Each amino acid has a three letter code based on their RNA structure, and these come together to form a peptide structure. Each of the codes derive from their RNA, which as this picture shows, it is made up of four base pairs: A (adenine), C (cytosine), G (guanine) and U (uracil). This differs from DNA,  which has T (thymine) included as a base pair: simply substitute T for U when you are talking about single-stranded RNA as opposed to double-stranded DNA.






Pic: http://0.tqn.com/d/chemistry/1/0/H/V/1/gluamic_acid.png










Glutamate (GAA/GAG) 

Glutamate (or glutamic acid) plays an important role in memory and learning, and it also allows a long-term transmission of information via neurotransmitters.


Pic: http://0.tqn.com/d/chemistry/1/0/T/V/1/aspartic_acid.png










Aspartate (GAU/GAC)

Aspartate (or aspartic acid) is involved in the process of biosynthesis, which basically is the formation of a chemical compound by a living organism.

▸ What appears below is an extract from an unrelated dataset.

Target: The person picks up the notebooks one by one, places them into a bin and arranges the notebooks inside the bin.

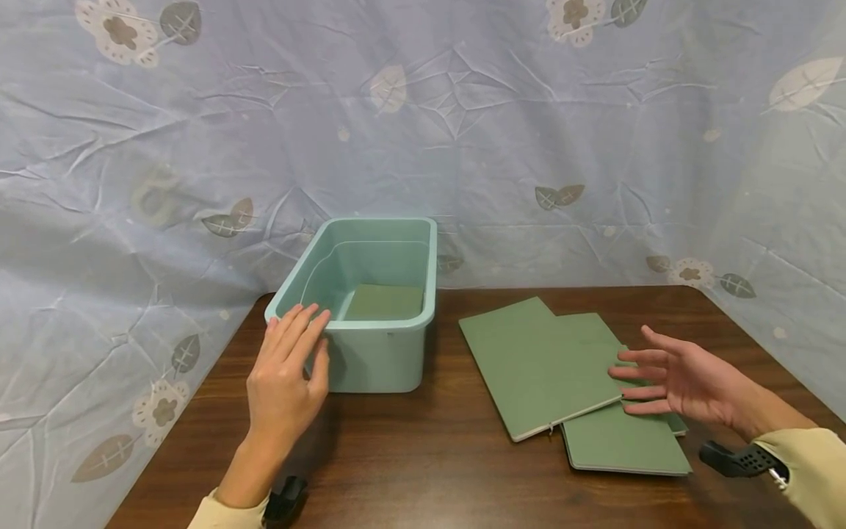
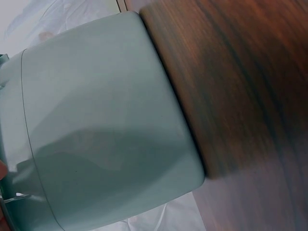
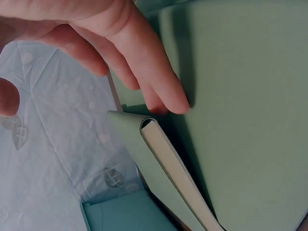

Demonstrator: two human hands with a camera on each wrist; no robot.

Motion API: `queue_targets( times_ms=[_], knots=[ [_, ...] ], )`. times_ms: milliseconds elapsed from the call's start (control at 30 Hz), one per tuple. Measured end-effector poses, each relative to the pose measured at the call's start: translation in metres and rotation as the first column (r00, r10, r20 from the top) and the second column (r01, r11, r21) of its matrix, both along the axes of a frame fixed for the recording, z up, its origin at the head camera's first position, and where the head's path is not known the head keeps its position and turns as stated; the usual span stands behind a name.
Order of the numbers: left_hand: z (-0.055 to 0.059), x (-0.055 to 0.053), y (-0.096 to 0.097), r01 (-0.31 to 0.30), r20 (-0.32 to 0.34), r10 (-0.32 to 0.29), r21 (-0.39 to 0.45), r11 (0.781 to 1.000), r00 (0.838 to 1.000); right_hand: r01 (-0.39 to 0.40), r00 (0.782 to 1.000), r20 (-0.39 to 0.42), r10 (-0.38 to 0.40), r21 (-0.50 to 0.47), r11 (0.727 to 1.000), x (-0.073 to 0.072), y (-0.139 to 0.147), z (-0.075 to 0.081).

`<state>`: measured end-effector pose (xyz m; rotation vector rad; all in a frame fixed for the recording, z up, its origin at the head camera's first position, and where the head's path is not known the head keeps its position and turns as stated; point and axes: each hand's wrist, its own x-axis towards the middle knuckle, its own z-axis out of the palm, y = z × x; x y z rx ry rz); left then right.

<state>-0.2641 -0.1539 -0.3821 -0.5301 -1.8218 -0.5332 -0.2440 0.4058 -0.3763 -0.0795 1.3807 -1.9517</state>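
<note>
My left hand (image 1: 284, 382) is at the near left corner of a pale teal plastic bin (image 1: 377, 360), its fairly straight fingers at the rim. Inside the bin lies a green notebook (image 1: 386, 301). In the left wrist view, the bin's outer wall (image 2: 106, 106) fills much of the picture. My right hand (image 1: 690, 378) is at the right side of several overlapping green notebooks, fingers spread and holding nothing. The large notebook (image 1: 535, 367) lies tilted on top, over a smaller notebook (image 1: 624, 444) nearer me. The right wrist view shows the fingertips (image 3: 178, 103) close to a green cover; contact is unclear.
Everything stands on a dark brown wooden table (image 1: 423, 470). A pale floral cloth (image 1: 423, 147) hangs behind and along the sides. The bin sits at the table's back left, the notebooks to its right with a strip of table between.
</note>
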Motion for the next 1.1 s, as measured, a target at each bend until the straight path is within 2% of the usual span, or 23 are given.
queue_targets(
  times_ms=[133, 267, 433, 633, 833, 933, 1100],
  knots=[
    [0.001, 0.000, 0.000, -0.002, 0.003, 0.002, -0.001, 1.000, 1.000, -0.020, 1.000, 0.006, 0.020, -0.006, 1.000, 0.001, -0.001, -0.002],
    [0.002, 0.000, -0.001, -0.003, 0.002, 0.003, -0.005, 1.000, 1.000, -0.002, 1.000, 0.004, 0.002, 0.025, 1.000, 0.001, -0.006, -0.003],
    [0.001, 0.000, 0.000, -0.003, 0.006, 0.003, -0.003, 1.000, 1.000, 0.050, 0.999, -0.009, -0.049, 0.109, 0.993, 0.002, -0.017, -0.004],
    [0.001, 0.000, 0.000, 0.000, 0.007, 0.000, 0.004, 1.000, 1.000, 0.130, 0.991, 0.008, -0.133, 0.146, 0.981, 0.000, -0.031, -0.004],
    [0.001, 0.000, 0.000, -0.002, 0.011, 0.002, 0.001, 1.000, 1.000, 0.188, 0.982, -0.052, -0.181, 0.228, 0.955, -0.003, -0.042, -0.009],
    [0.001, 0.001, 0.000, -0.004, 0.013, 0.004, -0.001, 1.000, 1.000, 0.209, 0.977, -0.110, -0.184, 0.307, 0.929, -0.006, -0.047, -0.011],
    [0.001, 0.001, 0.000, -0.004, 0.017, 0.004, 0.000, 1.000, 1.000, 0.261, 0.961, -0.182, -0.206, 0.374, 0.890, -0.010, -0.053, -0.014]
  ],
)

Pic: http://test.classconnection.s3.amazonaws.com/4/flashcards/195004/png/glycine.png



Glycine (GGU, GGC, GGA and GGG)

Glycine serves as both a precursor to proteins and a building block of many organic products. As a neurotransmitter, it acts as an inhibitor of the CNS, particularly within the retina, spinal cord and the brainstem.








Pic: http://0.tqn.com/d/chemistry/1/0/7/P/1/serine.jpg
Pic: http://0.tqn.com/d/chemistry/1/0/7/P/1/serine.jpg

Serine (UCU, UCC, UCA, UCG, AGU and AGC) 

Serine plays several key roles within the body, and they include:

  • Being an important part of metabolism, and is also the precursor to several other amino acids including glycine and cysteine and tryptophan. ,
  • Serine also plays a role as a catalyst for many enzymes.
  • It also creates purines and pyrimidines, which are part of the building blocks of DNA.






Pic: http://ic.pics.livejournal.com/malcubed/272194/96986/96986_original.png

GABA is the main inhibitory neurotransmitter in the (adult) mammalian nervous system, and in humans, it plays a role in regulating our muscle tone. In children, GABA actually plays an excitatory role.